Writing about her great-aunt Claire Wallace on her blog, Jeanie MacFarlane of Hamilton said: “Claire stressed modesty, discipline, and planning. She was formidable in person and yet, a CBC colleague of hers once told me, she trembled a bit as she fought through mic fright at the start of every broadcast.”
French Canada had its own female radio stars, and few shone as brightly as Michelle Tisseyre of Montreal. When her husband went overseas to fight in the Second World War, the mother of one applied for a job with Radio-Canada, the French-language arm of the national public broadcaster.
IN 1946 CLAIRE WALLACE RECEIVED THE BEAVER AWARD FROM
BROADCASTER MAGAZINE AS CANADA’S TOP WOMAN COMMENTATOR.
She became an announcer in 1941 and was soon anchoring the Grand Journal newscast, making her the first woman to present a radio newscast for CBC French services.
Tisseyre worked for Radio-Canada’s international service from 1944 to 1946, specializing in interviews and reporting. She also co-hosted, with René Lévesque and René Garneau, La voix
du Canada, a show broadcast to French-Canadian troops overseas. By 1953, she had made the switch to television, becoming the host of Canada’s first television talk show — Rendez-vous
avec Michelle — which was on the air for nine years.
She also welcomed some of the most famous musicians of the era when she hosted the popular Quebec variety show Music-Hall from 1955 to 1960. The multi-talented Tisseyre also performed in theatre, translated classic Canadian novels from English into French, edited L’Encyclopédie de la femme canadienne (Encyclopedia of Canadian women), wrote for various publications, and won many awards.
“I only knew the good side of being a woman on TV and on the radio,” she said in a 2002 interview with the French-language newspaper Le Devoir. “On the radio I was exclusively surrounded by men, and they were always very kind to me, almost protective even, among other things because I had a toddler and my husband had gone to war. On TV, I never experienced any problems because I was a woman. It must be said that there was much less competition than today. I was the only one. In fact, I was spoiled by fate, and I loved my career.” Tisseyre died in 2014 at the age of ninety-six.
Not all of the pioneering women of radio enjoyed long careers. Some, like Martha Bowes of CJWC in Saskatoon, spent only a few years in the business — but long enough to make history. At age twenty-two, Bowes left her job as a trained nurse to work as a secretary for Wheaton Electric, the owner of CJWC. In 1922, she became Saskatchewan’s first female radio announcer.
In her 2012 book, Radio Ladies: Canada’s Women on the Air
1922–1975, Peggy Stewart described Bowes’ workload. A typical day began at eight o’clock in the morning with a couple of hours of local news, weather, music, and event announcements. After a few hours off, she returned with the noon-hour news, followed by a program on local events and personalities. During the supper hour, she co-hosted a religious show with a local priest. She worked into the evening three nights a week, hosting a talent show and a musical show with performers who worked for free.

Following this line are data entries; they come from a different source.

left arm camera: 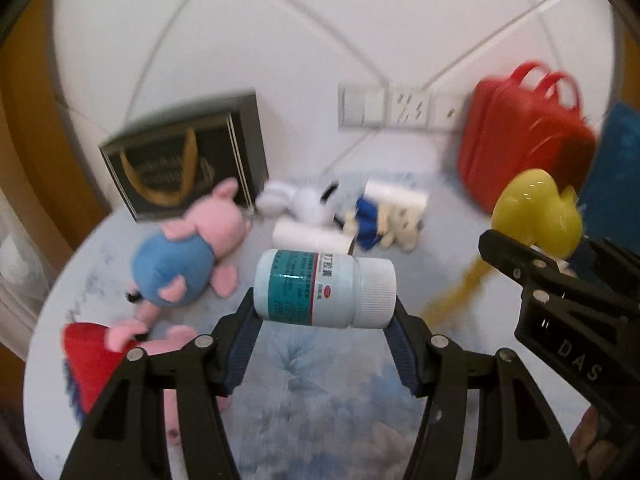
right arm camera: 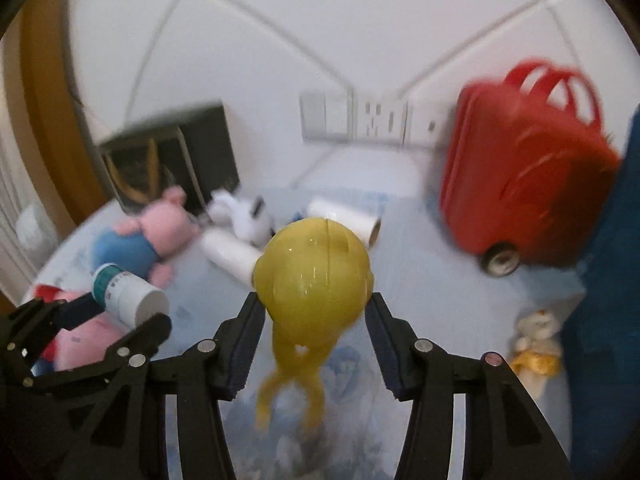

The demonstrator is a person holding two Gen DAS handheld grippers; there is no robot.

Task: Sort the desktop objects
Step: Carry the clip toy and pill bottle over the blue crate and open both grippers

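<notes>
My left gripper (left arm camera: 325, 304) is shut on a white medicine bottle (left arm camera: 325, 288) with a teal label, held sideways above the table; it also shows in the right wrist view (right arm camera: 128, 294). My right gripper (right arm camera: 316, 308) is shut on a round yellow plastic toy (right arm camera: 314, 276) with a dangling yellow strap (right arm camera: 288, 384); it also shows in the left wrist view (left arm camera: 536, 212). Both are lifted above the round floral table (left arm camera: 320, 392).
On the table lie a pink pig plush in blue (left arm camera: 188, 248), another pig plush in red (left arm camera: 104, 352), a white dog plush (left arm camera: 304, 200), white rolls (left arm camera: 308, 236), a small doll (right arm camera: 534, 344). A red toy suitcase (right arm camera: 520, 184), a dark box (left arm camera: 188, 152) and a blue cushion (right arm camera: 608, 280) stand at the back and right.
</notes>
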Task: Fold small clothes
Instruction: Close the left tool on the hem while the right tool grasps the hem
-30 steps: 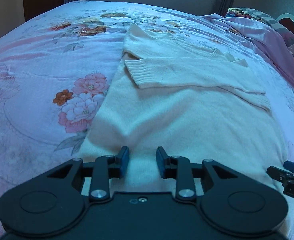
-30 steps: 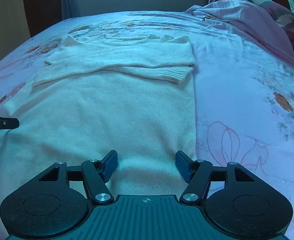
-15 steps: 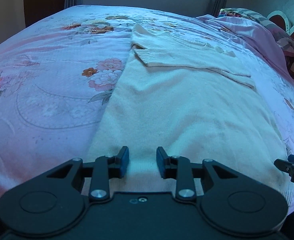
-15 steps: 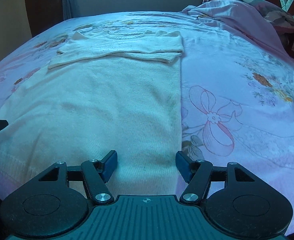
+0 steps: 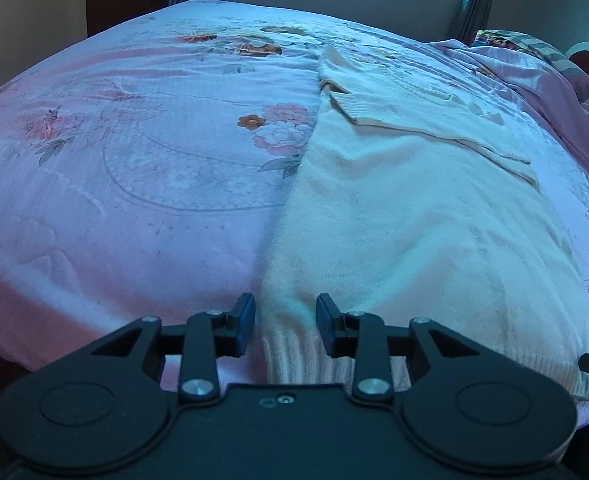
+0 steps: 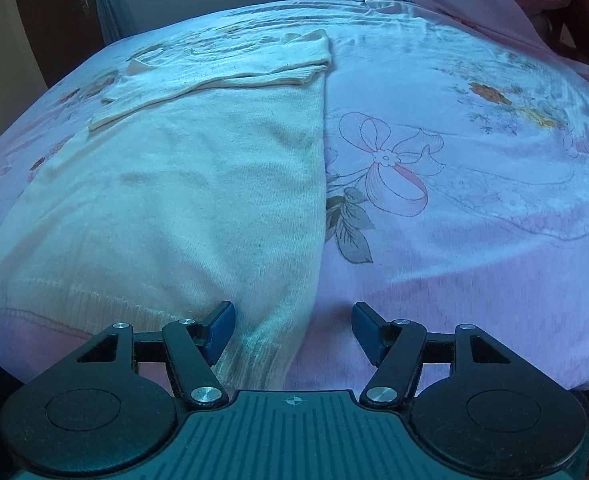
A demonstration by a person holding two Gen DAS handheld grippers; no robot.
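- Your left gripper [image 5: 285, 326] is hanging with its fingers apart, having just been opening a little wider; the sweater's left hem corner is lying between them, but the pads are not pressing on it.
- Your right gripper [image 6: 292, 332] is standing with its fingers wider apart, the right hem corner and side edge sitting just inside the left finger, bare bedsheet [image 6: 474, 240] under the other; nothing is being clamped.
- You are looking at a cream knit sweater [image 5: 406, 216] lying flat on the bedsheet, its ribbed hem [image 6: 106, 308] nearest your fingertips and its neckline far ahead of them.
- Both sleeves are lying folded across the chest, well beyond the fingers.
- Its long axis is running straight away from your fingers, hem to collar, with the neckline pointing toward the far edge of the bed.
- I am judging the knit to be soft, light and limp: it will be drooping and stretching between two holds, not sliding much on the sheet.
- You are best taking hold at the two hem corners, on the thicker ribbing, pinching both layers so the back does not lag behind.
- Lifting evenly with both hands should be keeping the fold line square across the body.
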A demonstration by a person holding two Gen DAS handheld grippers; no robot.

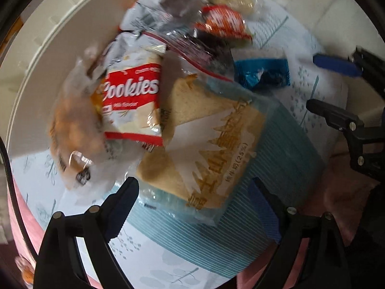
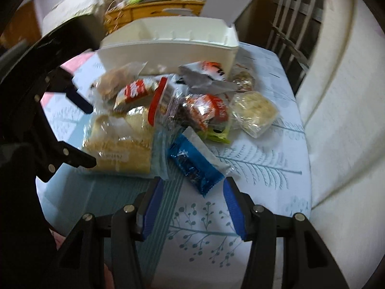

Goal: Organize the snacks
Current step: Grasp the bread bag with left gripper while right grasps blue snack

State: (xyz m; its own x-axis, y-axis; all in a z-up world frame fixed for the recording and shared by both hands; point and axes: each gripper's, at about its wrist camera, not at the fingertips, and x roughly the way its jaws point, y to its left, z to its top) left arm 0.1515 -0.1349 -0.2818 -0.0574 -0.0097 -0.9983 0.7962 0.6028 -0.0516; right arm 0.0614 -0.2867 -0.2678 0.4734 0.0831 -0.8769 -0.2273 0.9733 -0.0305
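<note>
Surface: bench point(image 2: 264, 144) under a pale cloth printed with teal leaves and twigs; a cream cushion point(image 2: 341, 120) lies to the right of it.
Left gripper point(image 1: 195, 207): jaws wide apart, with nothing pressed between them; the bench cloth shows in the gap.
Bread pack point(image 1: 211, 149): clear wrapper with gold print, just ahead of the left jaws, its near corner reaching into their gap, not clamped.
Cookies pack point(image 1: 132, 101): red and white, ahead and to the left of the left jaws, leaning on the bread pack.
Snack pile point(image 2: 180, 110): heaped ahead of both jaws; red packs, clear bags and a pale puffed-rice cake point(image 2: 255, 113) at its right edge.
White bin point(image 2: 173, 45): beyond the pile, far from the right jaws, open at the top.
Blue packet point(image 2: 195, 166): dark blue foil, just ahead of the right jaws, its near end close to their gap but not between the pads.
Right gripper point(image 2: 192, 207): blue-padded jaws partly apart, holding nothing, hanging over bare cloth.
</note>
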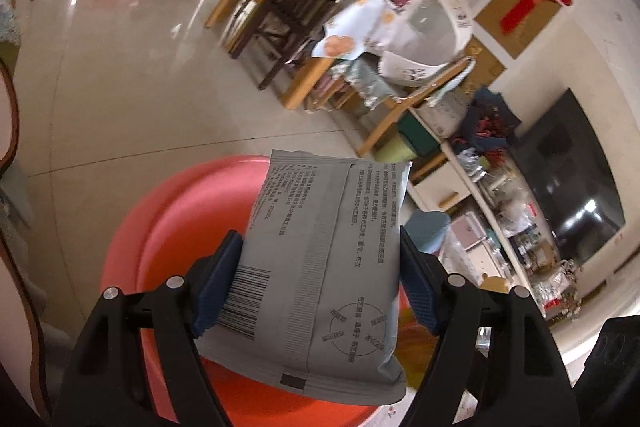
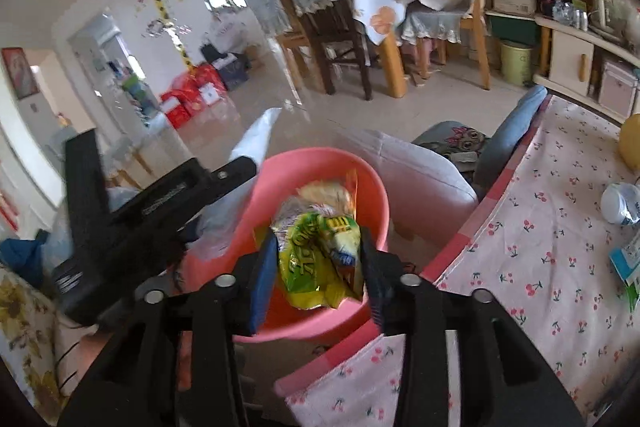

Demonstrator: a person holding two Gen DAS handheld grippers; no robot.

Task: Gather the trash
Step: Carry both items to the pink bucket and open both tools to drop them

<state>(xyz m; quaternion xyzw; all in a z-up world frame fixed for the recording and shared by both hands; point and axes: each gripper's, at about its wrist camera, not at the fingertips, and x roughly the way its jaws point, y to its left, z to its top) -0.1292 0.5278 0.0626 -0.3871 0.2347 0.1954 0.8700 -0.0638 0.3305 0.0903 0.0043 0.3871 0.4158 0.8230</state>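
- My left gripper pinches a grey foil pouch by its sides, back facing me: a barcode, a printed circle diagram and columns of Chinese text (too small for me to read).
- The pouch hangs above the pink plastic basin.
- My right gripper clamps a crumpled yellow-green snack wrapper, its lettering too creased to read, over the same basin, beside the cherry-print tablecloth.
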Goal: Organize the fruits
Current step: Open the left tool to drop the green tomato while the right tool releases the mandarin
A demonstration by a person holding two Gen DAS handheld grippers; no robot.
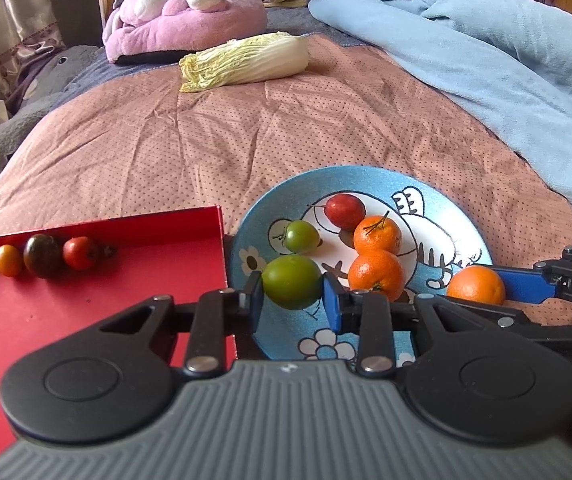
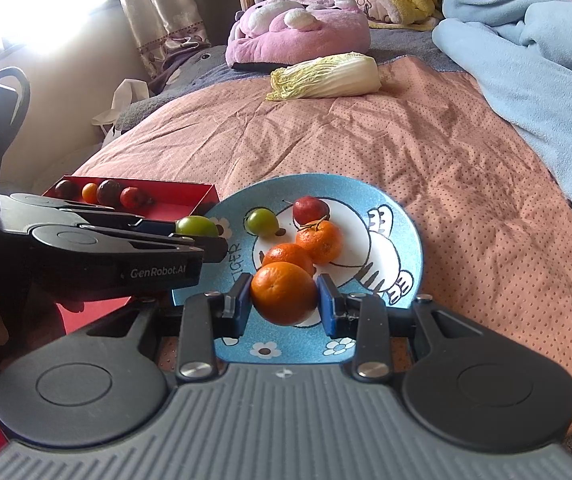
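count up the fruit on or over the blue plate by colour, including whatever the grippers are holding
Orange: 3, one in the right gripper, two on the plate
Green: 2, one in the left gripper, one on the plate
Red: 1
Total: 6

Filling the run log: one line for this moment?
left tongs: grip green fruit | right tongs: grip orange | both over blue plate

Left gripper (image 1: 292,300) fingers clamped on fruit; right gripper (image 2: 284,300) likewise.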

Sometimes Bowes did remote broadcasts from Saskatoon’s Zenith Café or Hudson’s Bay Company department store. By 1928, she apparently had had enough. She was by then Mrs. Earl Ward and had moved with her husband to Detroit, then to Whitby, Ontario. She never resumed her radio career.
It has been almost a century since the first radio station in Canada — XWA, short for experimental wireless apparatus — was licensed to broadcast commercially in Montreal in 1919. As we scan the hundreds of stations available to us today, with their many formats, it’s worth remembering that it all started out pretty simply. As they do now, women broadcasters have long played a major role in radio’s popularity.